→ About this exercise: Which lines of the entries below run from the one holding "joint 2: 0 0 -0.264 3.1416" to the one holding "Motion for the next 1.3", inclusive? Set down exactly those lines and no others.
++++ Dataset content ++++
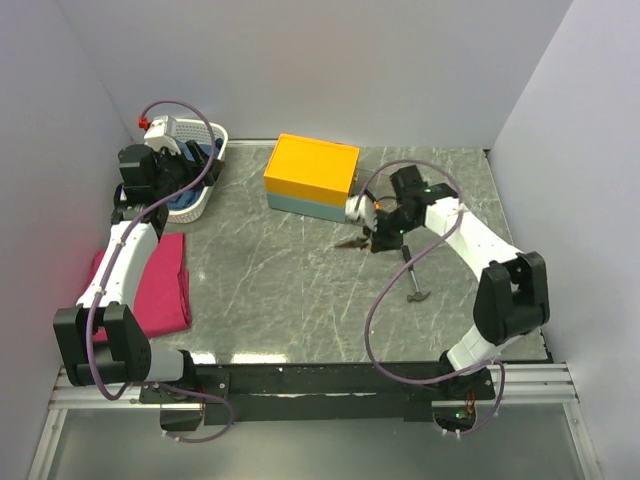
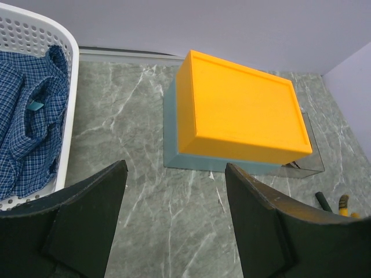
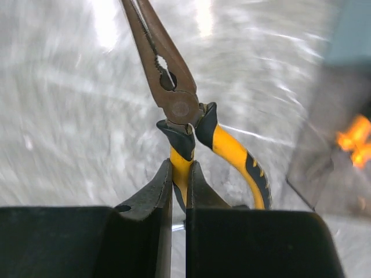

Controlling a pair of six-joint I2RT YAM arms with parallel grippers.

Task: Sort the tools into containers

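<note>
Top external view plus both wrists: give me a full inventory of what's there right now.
box: 1, yellow-orange top on blue-grey base, far middle of table
basket: 1, white perforated, far left corner
checked cloth: 1, blue, inside the basket
pink cloth: 1, folded, left edge of table
pliers: 1, yellow-and-black handles, in the right claw, near the box
hammer: 1, black handle, metal head, lying right side
table: 1, grey-green marble
left claw: 1, black, open, beside the basket
right claw: 1, black, shut on one pliers handle

one each — pliers (image 3: 177, 104), hammer (image 1: 409, 275), box (image 1: 312, 170), basket (image 2: 35, 26)
</note>
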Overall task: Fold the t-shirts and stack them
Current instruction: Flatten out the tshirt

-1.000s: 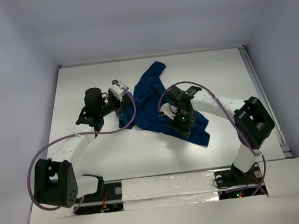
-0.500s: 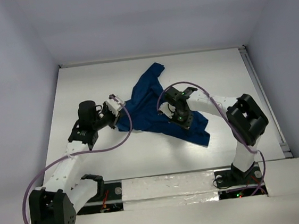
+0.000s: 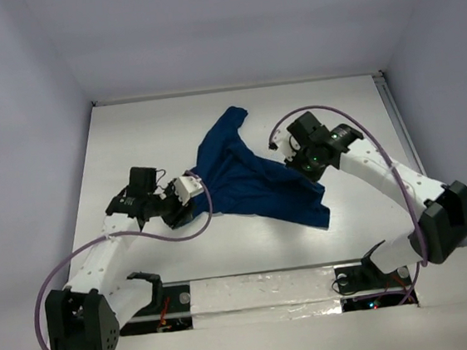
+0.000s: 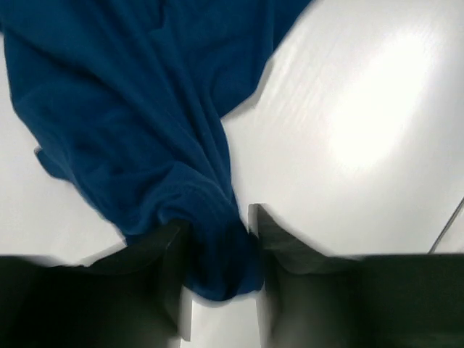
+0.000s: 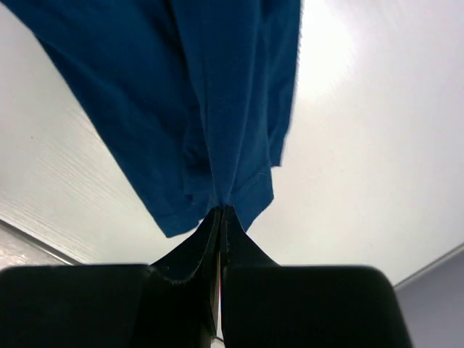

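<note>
- The right pincer (image 5: 220, 210), which a second earlier stood wide over the middle of the t-shirt (image 3: 242, 174), had snapped shut on a thin fold at the shirt's edge. It had then swung off to the far right, carrying that cloth with it.
- The left pincer (image 4: 215, 228) had drawn back toward its own base, dragging its end of the shirt along.
- Its jaws stood narrowly apart, with a wad of navy cloth filling the gap and touching both fingers (image 4: 174, 275). Whether that wad was pinched or being let go, I could not tell.
- Between the two pincers the shirt now stretched in a long, rumpled band across the bench (image 3: 129, 136), wider than before but far from flat.
- To my eye this was spreading, not folding. No crease was laid, and no print showed on the upturned side.
- Beyond the right pincer a shirt tail lay bunched toward the near edge.
- A sleeve or corner pointed away behind the left pincer.
- I saw no second shirt, so there was nothing to stack on.
- The purple cable (image 3: 59, 260) looped beside the left arm, well apart from the cloth, and nothing else lay between the pincers.
</note>
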Motion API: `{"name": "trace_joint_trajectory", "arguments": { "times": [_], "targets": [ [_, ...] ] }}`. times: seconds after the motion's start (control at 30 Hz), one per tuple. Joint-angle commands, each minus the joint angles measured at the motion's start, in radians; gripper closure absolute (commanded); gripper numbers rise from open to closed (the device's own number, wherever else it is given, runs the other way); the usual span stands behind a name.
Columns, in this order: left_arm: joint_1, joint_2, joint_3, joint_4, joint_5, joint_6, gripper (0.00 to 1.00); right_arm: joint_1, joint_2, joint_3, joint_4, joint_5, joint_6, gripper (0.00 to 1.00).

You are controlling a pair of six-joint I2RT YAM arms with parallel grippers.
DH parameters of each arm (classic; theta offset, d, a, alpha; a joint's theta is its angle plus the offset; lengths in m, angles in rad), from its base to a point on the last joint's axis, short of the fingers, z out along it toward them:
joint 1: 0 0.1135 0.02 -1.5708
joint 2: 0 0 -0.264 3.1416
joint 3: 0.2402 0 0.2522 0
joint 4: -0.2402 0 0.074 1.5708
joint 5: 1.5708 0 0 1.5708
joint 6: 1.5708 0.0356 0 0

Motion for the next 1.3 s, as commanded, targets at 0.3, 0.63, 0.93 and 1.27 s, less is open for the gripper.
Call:
{"name": "trace_joint_trajectory", "arguments": {
  "times": [0.3,0.63,0.93,1.27],
  "targets": [
    [0.005,0.004,0.193,0.556,-0.226,-0.309,0.01,-0.023,-0.014,-0.018,-0.013,-0.027,-0.018,1.0],
    [-0.089,0.894,1.03,0.458,-0.153,-0.47,0.1,-0.023,-0.027,-0.028,0.003,-0.094,0.0,1.0],
    [-0.219,1.455,1.759,0.1,-0.302,-0.47,0.07,-0.023,-0.064,-0.046,-0.002,-0.131,0.012,1.0],
    [-0.279,1.429,1.557,0.158,-0.514,-0.453,0.07,-0.023,-0.046,-0.055,0.018,-0.177,0.003,1.0]
  ]
}}
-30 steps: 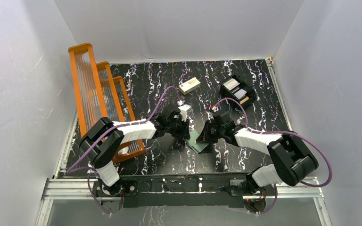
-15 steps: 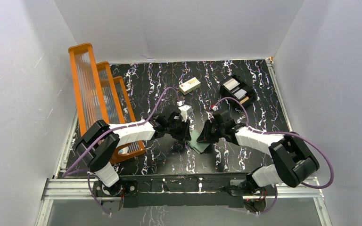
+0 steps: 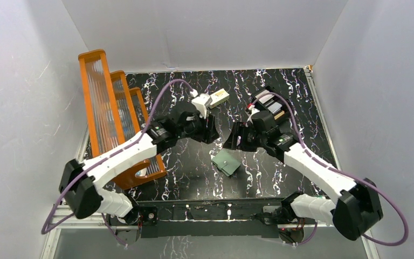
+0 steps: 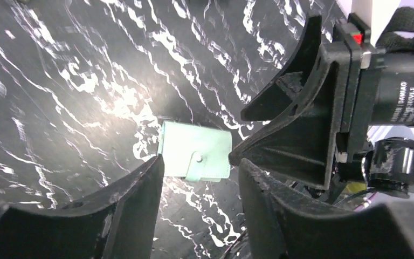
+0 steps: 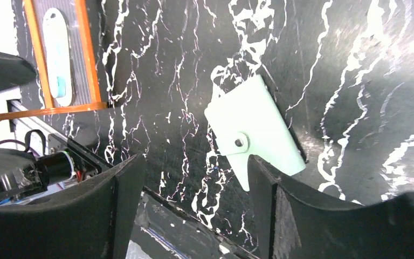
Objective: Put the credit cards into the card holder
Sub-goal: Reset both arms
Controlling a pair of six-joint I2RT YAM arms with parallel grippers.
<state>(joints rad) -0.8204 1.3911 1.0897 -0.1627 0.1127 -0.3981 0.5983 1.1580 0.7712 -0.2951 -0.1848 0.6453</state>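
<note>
I'm looking down at the holder (image 3: 226,162), which is lying shut and flat on the table (image 3: 194,162), stud side up, near the front edge and between the two arms. Neither arm is touching it. The left claw (image 4: 199,178) is hanging above the holder with its jaws standing apart and nothing between them. Through the gap I'm seeing the holder, and the right claw is just across from it. The right claw (image 5: 194,167) is likewise gaping wide and holding nothing, with the holder showing on the table beyond its fingers. Farther back, the tray (image 3: 282,97) is sitting partly hidden behind the right wrist, and pale cards (image 3: 267,99) are showing inside it. I'm not able to count them from here.
</note>
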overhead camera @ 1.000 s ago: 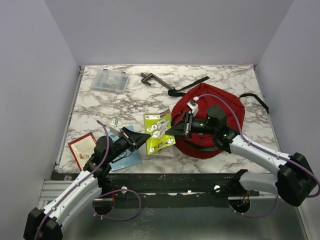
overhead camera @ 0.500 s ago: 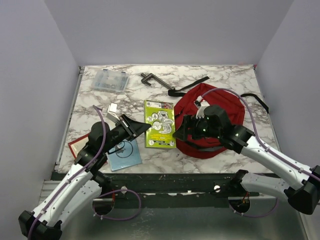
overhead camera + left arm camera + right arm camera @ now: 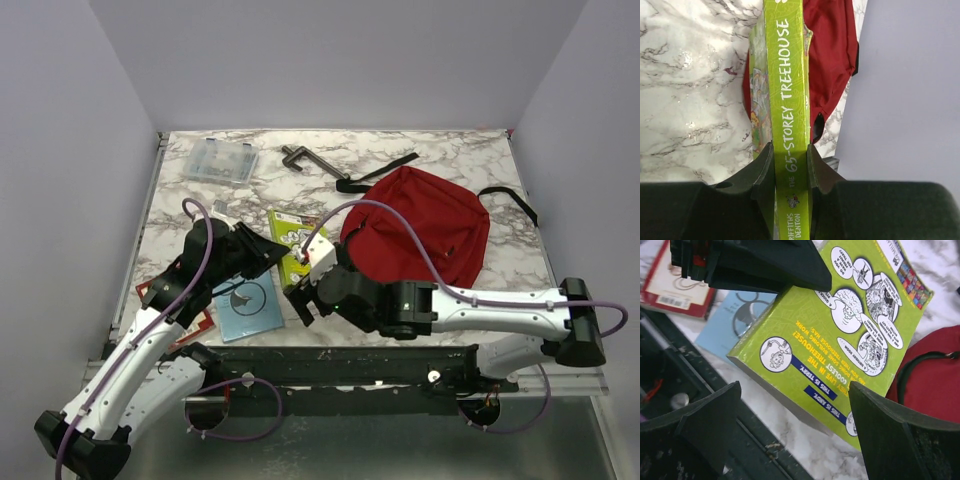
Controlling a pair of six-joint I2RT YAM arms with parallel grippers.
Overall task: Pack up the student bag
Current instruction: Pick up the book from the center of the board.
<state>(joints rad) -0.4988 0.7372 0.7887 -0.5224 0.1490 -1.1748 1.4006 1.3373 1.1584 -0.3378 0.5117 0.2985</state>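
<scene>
The student bag (image 3: pixel 420 232) is a red backpack lying on the right half of the marble table, also seen in the left wrist view (image 3: pixel 832 55) and the right wrist view (image 3: pixel 935 375). My left gripper (image 3: pixel 790 160) is shut on the spine of a lime-green book (image 3: pixel 787 75), "The 65-Storey Treehouse", holding it left of the bag (image 3: pixel 288 238). My right gripper (image 3: pixel 298 300) stands wide open near the table's front edge, just in front of the book (image 3: pixel 850 325), with nothing between its fingers (image 3: pixel 800 425). The left gripper (image 3: pixel 755 262) shows above the book there.
A light blue booklet (image 3: pixel 248 305) and a red-covered book (image 3: pixel 667 282) lie at the front left. A clear plastic box (image 3: pixel 220 160), a black clamp-like tool (image 3: pixel 298 157) and a black strap (image 3: pixel 375 172) lie at the back. The dark front rail (image 3: pixel 670 385) runs below.
My right gripper let go at the bag, opened wide and swung left to the front edge. The left gripper drew the green book slightly left. The bag has settled flat.
</scene>
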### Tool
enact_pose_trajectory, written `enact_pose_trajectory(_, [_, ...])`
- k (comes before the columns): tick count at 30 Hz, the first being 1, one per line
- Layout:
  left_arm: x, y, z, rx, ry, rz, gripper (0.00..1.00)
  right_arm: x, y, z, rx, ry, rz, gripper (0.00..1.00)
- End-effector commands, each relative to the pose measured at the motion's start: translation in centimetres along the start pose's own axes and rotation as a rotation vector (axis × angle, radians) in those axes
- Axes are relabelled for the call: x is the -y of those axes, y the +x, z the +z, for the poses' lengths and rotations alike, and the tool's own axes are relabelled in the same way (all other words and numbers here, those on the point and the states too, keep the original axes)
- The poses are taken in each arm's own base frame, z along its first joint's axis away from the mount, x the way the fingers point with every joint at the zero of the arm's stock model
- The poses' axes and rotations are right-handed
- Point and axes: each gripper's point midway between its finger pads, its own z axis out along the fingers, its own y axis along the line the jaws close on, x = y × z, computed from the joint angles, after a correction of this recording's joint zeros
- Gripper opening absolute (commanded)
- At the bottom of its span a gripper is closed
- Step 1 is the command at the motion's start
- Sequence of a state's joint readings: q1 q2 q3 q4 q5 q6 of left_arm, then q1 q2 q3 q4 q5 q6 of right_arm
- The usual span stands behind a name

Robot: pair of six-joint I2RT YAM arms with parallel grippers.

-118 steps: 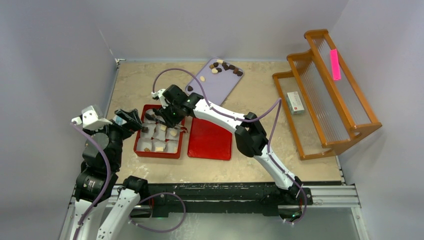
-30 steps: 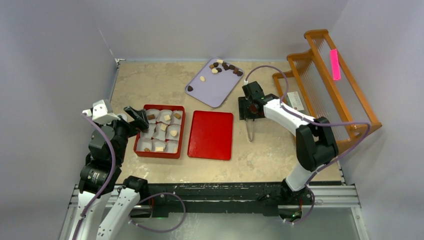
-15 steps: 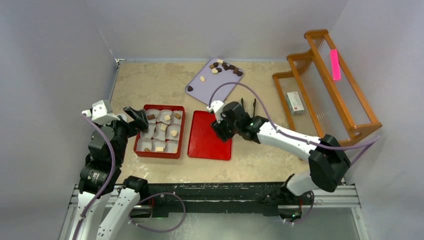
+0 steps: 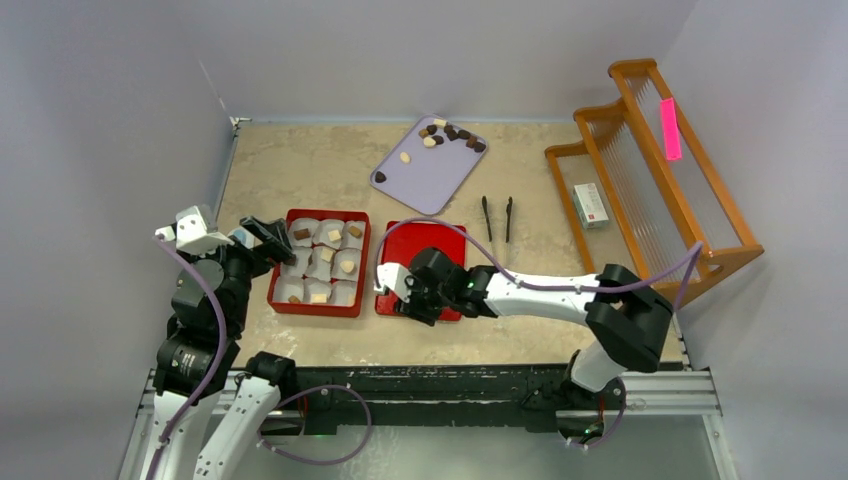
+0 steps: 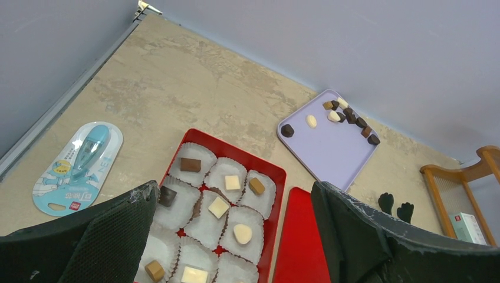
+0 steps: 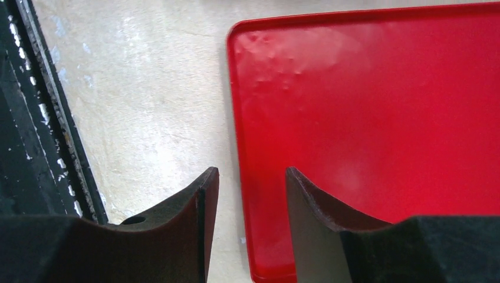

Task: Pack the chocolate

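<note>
Most of the chocolate (image 5: 218,207) is already in the red box (image 4: 327,213), one bit per white paper cup (image 5: 207,224). It's a mix of cream squares, tan chunks and a couple of dark ones. The cup in the box's near-right corner (image 5: 234,272) looks empty, though the left wrist view cuts it off, so can't say for sure.

There's a bunch of leftover pieces (image 4: 452,133) on the purple tray (image 4: 420,175), which sits beyond the box and off to its right. The box only has that one cup that might be free, so they're probably spares.

The red lid (image 6: 383,118) lies flat just to the right of the box, not on it yet. The right gripper (image 6: 250,174) is down at the lid's near corner on the box side. Its fingers are apart with the lid's rim in the gap, and they don't look to be pinching it. The left gripper (image 4: 275,240) hangs at the box's left edge, jaws spread wide, holding nothing.

The black tongs (image 4: 487,218) lie on the table further right of the box, past the lid, with nothing touching them.

So filling looks basically done. What's left is getting the lid onto the box.
</note>
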State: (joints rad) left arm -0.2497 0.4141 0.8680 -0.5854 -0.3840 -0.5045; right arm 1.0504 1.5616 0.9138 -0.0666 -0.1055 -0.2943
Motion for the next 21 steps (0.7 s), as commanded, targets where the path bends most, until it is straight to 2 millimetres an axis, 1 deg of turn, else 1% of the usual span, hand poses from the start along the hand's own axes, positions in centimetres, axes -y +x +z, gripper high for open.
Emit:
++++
→ The completed task:
joint 2: 0 0 -0.264 3.1416
joint 3: 0.2402 0 0.2522 0
joint 4: -0.2402 0 0.074 1.5708
joint 5: 1.5708 0 0 1.5708
joint 6: 1.5708 0.0356 0 0

Motion for the next 1.3 s, as commanded, targets at 0.3, 0.63, 0.93 and 1.27 s, less is open for the gripper.

Nothing further is required of the output.